The first biohybrid model of human ventricles has been used to answer a centuries-old question.

Unlike other organs, the heart cannot repair itself after injury, so being able to engineer an entire heart for transplant is important for the future of cardiac medicine. To build a heart from scratch, researchers would need to replicate the unique structures that make up this organ, including the helical geometries that result in a twisting motion when the heart beats.

In 1969, Edward Sallin, the former chair of the Department of Biomathematics at the University of Alabama Birmingham Medical School (AL, USA), theorized that this helical alignment was needed to achieve large ejection fraction – the percentage of how much blood the ventricle pumps with each contraction. The purpose of these spiraling muscles has been challenging to study partly because fabricating a heart, let alone one with different geometries, is difficult.
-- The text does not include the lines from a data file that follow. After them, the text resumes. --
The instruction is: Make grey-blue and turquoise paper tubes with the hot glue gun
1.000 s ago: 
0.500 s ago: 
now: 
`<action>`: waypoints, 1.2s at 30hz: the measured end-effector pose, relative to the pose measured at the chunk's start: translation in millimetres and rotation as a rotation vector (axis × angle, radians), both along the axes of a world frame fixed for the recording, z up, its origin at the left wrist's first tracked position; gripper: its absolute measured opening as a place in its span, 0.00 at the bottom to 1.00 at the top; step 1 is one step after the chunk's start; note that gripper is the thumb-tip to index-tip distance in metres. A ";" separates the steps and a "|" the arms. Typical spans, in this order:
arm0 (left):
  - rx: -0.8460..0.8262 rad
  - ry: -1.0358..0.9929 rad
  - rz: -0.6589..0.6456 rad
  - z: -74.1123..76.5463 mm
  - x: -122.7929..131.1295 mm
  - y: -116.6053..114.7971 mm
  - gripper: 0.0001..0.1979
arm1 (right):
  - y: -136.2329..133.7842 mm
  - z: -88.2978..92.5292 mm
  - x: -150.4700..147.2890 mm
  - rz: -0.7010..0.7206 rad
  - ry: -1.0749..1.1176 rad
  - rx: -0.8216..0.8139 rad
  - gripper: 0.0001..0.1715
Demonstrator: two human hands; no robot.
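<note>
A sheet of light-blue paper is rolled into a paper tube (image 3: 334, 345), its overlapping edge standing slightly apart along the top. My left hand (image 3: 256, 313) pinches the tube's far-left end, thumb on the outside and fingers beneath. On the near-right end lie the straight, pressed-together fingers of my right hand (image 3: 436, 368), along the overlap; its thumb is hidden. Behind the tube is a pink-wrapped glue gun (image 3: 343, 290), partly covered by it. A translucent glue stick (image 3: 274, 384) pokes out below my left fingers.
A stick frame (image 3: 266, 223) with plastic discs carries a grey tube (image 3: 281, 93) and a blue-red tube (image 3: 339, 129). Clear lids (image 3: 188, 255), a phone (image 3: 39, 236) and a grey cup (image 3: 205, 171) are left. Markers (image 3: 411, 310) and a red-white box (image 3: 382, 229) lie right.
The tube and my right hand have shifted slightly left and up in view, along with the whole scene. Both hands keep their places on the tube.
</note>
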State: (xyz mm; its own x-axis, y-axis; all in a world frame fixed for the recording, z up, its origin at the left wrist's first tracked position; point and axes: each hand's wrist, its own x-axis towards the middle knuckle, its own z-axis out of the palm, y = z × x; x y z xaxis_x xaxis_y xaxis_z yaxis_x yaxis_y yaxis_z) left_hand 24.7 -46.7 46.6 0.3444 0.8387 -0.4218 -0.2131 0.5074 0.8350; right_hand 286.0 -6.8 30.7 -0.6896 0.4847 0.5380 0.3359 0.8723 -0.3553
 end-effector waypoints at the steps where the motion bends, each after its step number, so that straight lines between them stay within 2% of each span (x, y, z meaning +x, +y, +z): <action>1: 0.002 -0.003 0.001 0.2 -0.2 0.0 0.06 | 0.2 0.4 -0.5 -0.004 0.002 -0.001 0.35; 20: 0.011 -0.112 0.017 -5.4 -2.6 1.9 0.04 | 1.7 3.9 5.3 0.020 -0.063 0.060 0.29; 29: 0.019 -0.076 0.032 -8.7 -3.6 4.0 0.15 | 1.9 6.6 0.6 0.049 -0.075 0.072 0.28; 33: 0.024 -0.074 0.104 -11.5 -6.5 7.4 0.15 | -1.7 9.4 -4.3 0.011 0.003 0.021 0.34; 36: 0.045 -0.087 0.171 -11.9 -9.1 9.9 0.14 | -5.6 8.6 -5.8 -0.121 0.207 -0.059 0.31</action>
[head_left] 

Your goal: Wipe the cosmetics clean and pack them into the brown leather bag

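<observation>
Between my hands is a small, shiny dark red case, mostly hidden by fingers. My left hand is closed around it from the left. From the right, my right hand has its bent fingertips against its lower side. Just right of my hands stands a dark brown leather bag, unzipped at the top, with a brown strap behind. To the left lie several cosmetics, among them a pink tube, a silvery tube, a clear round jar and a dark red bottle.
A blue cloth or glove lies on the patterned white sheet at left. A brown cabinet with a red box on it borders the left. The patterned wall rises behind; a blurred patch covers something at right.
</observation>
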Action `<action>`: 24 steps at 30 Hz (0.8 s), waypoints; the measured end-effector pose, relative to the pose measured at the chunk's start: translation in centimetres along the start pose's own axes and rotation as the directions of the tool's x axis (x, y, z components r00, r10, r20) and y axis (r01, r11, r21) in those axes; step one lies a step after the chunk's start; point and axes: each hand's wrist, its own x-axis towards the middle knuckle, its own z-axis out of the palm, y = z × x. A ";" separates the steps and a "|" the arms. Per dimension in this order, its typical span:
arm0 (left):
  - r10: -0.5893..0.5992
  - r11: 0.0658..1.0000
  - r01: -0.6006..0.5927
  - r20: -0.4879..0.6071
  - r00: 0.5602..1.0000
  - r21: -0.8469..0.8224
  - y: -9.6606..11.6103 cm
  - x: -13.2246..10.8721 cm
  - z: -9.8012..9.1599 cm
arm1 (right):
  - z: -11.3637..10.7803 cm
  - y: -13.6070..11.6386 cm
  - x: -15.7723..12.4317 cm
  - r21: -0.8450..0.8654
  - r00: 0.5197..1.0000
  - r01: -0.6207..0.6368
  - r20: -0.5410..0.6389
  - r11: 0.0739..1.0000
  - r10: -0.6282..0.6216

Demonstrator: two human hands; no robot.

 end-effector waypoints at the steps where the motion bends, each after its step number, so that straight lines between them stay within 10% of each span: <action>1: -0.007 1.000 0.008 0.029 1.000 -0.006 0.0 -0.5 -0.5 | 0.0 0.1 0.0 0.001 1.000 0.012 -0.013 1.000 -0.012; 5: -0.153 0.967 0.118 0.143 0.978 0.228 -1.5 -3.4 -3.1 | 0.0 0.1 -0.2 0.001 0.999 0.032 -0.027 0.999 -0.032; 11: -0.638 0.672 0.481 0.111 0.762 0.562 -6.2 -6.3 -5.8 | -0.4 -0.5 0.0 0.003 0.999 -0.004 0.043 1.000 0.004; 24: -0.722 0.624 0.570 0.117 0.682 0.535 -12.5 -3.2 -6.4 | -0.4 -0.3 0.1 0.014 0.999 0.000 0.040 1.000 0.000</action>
Now, more than 50 years later, bioengineers from the Harvard John A. Paulson School of Engineering and Applied Sciences (MA, USA) have made a biohybrid model of human ventricles and found that this helical alignment does indeed increase the amount of blood pumped by the ventricle with each contraction.

“Our goal was to build a model where we could test Sallin’s hypothesis and study the relative importance of the heart’s helical structure,” said John Zimmerman, co-first author of the paper.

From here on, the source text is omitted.